### HOW TO COMPLETE THIS TASK
What you return should be the full listing, word for word, without a single image.

### RAW DATA
# # #

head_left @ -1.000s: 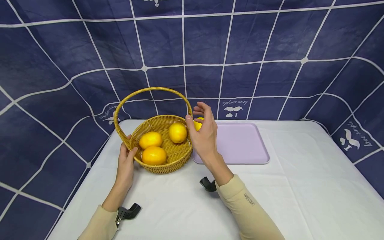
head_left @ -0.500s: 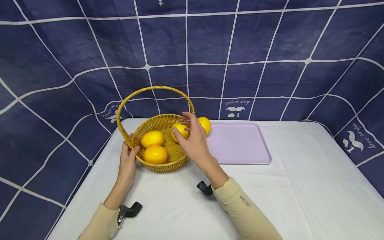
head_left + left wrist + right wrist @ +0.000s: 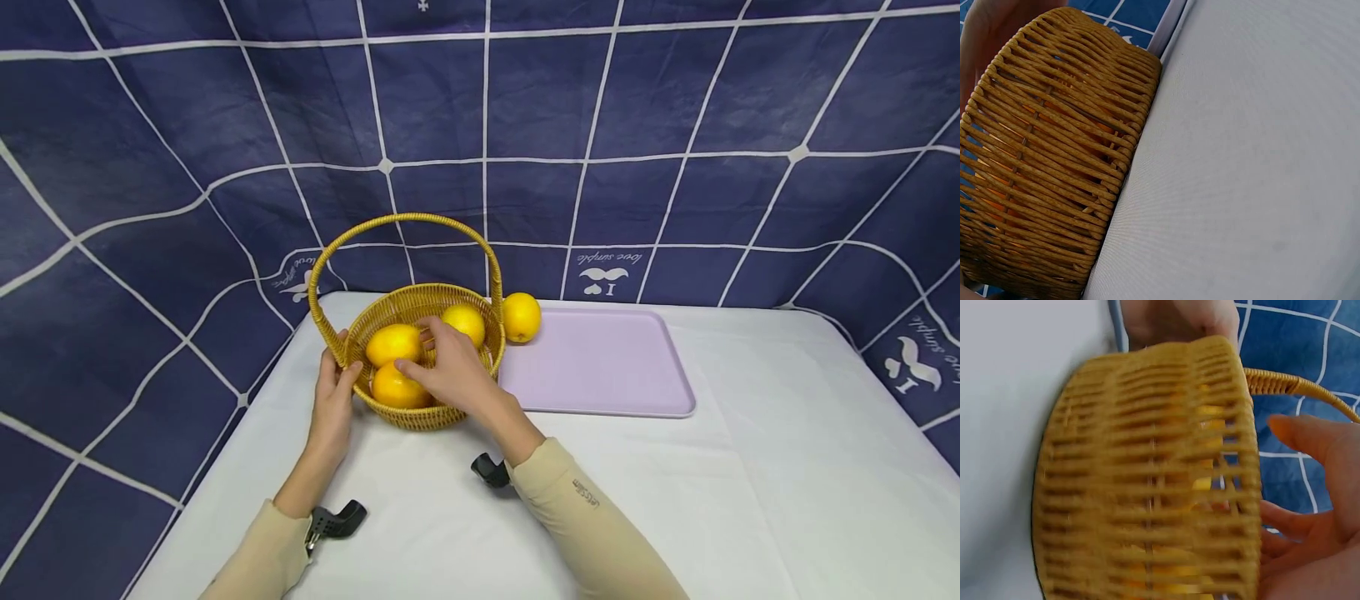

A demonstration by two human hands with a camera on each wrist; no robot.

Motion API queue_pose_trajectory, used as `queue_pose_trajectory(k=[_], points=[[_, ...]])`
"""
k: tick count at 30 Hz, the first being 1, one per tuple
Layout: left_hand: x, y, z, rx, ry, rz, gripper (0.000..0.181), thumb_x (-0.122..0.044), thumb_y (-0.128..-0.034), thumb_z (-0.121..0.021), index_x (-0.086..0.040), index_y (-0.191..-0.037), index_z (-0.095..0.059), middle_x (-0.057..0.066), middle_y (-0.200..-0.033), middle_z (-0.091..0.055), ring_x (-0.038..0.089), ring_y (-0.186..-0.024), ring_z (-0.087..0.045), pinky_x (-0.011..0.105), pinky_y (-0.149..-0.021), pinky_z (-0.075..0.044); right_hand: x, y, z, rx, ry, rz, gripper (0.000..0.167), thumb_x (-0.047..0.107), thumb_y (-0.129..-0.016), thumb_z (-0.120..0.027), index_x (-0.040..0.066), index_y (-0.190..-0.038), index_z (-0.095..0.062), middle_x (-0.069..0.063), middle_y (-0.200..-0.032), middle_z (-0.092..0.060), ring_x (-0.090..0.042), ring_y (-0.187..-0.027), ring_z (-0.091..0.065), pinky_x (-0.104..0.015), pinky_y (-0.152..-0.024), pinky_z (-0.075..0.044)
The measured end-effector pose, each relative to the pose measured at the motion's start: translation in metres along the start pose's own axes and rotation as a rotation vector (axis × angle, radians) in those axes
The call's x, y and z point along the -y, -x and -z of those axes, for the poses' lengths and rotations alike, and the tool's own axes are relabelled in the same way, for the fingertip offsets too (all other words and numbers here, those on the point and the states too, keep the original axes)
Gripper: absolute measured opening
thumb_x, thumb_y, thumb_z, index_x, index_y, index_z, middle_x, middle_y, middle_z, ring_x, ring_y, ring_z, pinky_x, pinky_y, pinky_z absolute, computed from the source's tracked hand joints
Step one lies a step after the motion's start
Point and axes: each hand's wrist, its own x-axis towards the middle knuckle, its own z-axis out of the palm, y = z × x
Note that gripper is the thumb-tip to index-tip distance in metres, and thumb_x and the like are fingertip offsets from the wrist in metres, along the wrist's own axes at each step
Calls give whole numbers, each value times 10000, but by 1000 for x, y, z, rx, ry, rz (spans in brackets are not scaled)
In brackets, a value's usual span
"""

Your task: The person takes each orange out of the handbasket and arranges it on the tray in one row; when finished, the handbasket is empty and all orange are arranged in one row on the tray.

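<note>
A woven wicker basket [image 3: 420, 417] with a tall hoop handle stands at the left of the table. My left hand [image 3: 330, 408] grips its left rim, thumb over the edge. Inside lie a front orange [image 3: 397, 387], a left orange [image 3: 393, 343] and a back right orange [image 3: 465, 323]. My right hand [image 3: 457, 371] reaches over the basket's right side, thumb and fingers spread above the front and left oranges. Whether its fingertips touch them I cannot tell. In the right wrist view, the woven wall hides most of the fruit.
A lilac tray [image 3: 600, 367] lies right of the basket, with one orange [image 3: 521, 317] at its back left corner. White cloth [image 3: 787, 483] covers the table. A blue checked curtain [image 3: 555, 108] hangs behind.
My right hand has moved left, from beside the orange on the tray to over the oranges in the basket. The left hand keeps its grip on the rim.
</note>
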Motion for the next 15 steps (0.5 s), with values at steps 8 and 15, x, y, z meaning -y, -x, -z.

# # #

### WRITTEN SOLUTION
head_left @ -1.000s: 
head_left @ -0.500s: 
head_left + left wrist + right wrist @ +0.000s: 

A demonstration by two human hands with a camera on each wrist; no robot.

Motion API queue_pose_trajectory, used as `queue_pose_trajectory(k=[_], points=[[_, ...]])`
"""
k: tick count at 30 Hz, the first being 1, one per tuple
Layout: left_hand: x, y, z, rx, ry, rz, gripper (0.000..0.181), thumb_x (-0.122..0.044), thumb_y (-0.128..-0.034), thumb_z (-0.121..0.021), index_x (-0.086..0.040), index_y (-0.191..-0.037), index_z (-0.095..0.059), middle_x (-0.057..0.066), middle_y (-0.200..-0.033), middle_z (-0.091..0.055), ring_x (-0.038..0.089), ring_y (-0.186..-0.024), ring_z (-0.087..0.045), pinky_x (-0.011..0.105), pinky_y (-0.149..-0.021), pinky_z (-0.075..0.044); right_hand: x, y, z, rx, ry, rz, gripper (0.000..0.167), thumb_x (-0.047..0.107), thumb_y (-0.129..-0.016), thumb_z (-0.120..0.027), index_x (-0.040..0.066), index_y (-0.190..-0.038), index_z (-0.095..0.062), middle_x (-0.069..0.063), middle_y (-0.200..-0.032), middle_z (-0.092..0.060), ring_x (-0.090..0.042), ring_y (-0.187..-0.027), ring_z (-0.091..0.065), pinky_x (-0.104..0.015), pinky_y (-0.152..-0.024), pinky_z (-0.075..0.044)
The measured end-effector pose, each relative to the pose measured at the motion's start: translation in metres along the start pose's own axes and rotation as a rotation vector (axis × angle, radians) in those axes
The call's x, y and z point along the -y, -x and -z of those axes, for the poses' lengths and rotations alike, and the tool's own axes are relabelled in the same way, for the fingertip offsets too (all other words and numbers here, those on the point and the states too, keep the original axes)
Gripper: absolute measured opening
thumb_x, thumb_y, thumb_z, index_x, index_y, index_z, middle_x, middle_y, middle_z, ring_x, ring_y, ring_z, pinky_x, pinky_y, pinky_z absolute, computed from the source's tracked hand joints
Step one lies a step after the motion's start
Point and axes: each hand's wrist, its own x-axis towards the middle knuckle, its own z-axis out of the palm, y = z × x
Note that gripper is the thumb-tip to index-tip distance in metres, and thumb_x and the like are fingertip offsets from the wrist in metres, along the wrist's own axes at each step
Calls give whole numbers, each value times 10000, but by 1000 for x, y, z, rx, ry, rz (spans in brackets are not scaled)
In brackets, a value's usual span
"""

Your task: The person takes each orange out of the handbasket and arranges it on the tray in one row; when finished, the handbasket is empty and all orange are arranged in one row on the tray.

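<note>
A woven wicker basket [image 3: 420, 417] with a tall hoop handle stands at the left of the table. My left hand [image 3: 330, 408] grips its left rim, thumb over the edge. Inside lie a front orange [image 3: 397, 387], a left orange [image 3: 393, 343] and a back right orange [image 3: 465, 323]. My right hand [image 3: 457, 371] reaches over the basket's right side, thumb and fingers spread above the front and left oranges. Whether its fingertips touch them I cannot tell. In the right wrist view, the woven wall hides most of the fruit.
A lilac tray [image 3: 600, 367] lies right of the basket, with one orange [image 3: 521, 317] at its back left corner. White cloth [image 3: 787, 483] covers the table. A blue checked curtain [image 3: 555, 108] hangs behind.
My right hand has moved left, from beside the orange on the tray to over the oranges in the basket. The left hand keeps its grip on the rim.
</note>
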Motion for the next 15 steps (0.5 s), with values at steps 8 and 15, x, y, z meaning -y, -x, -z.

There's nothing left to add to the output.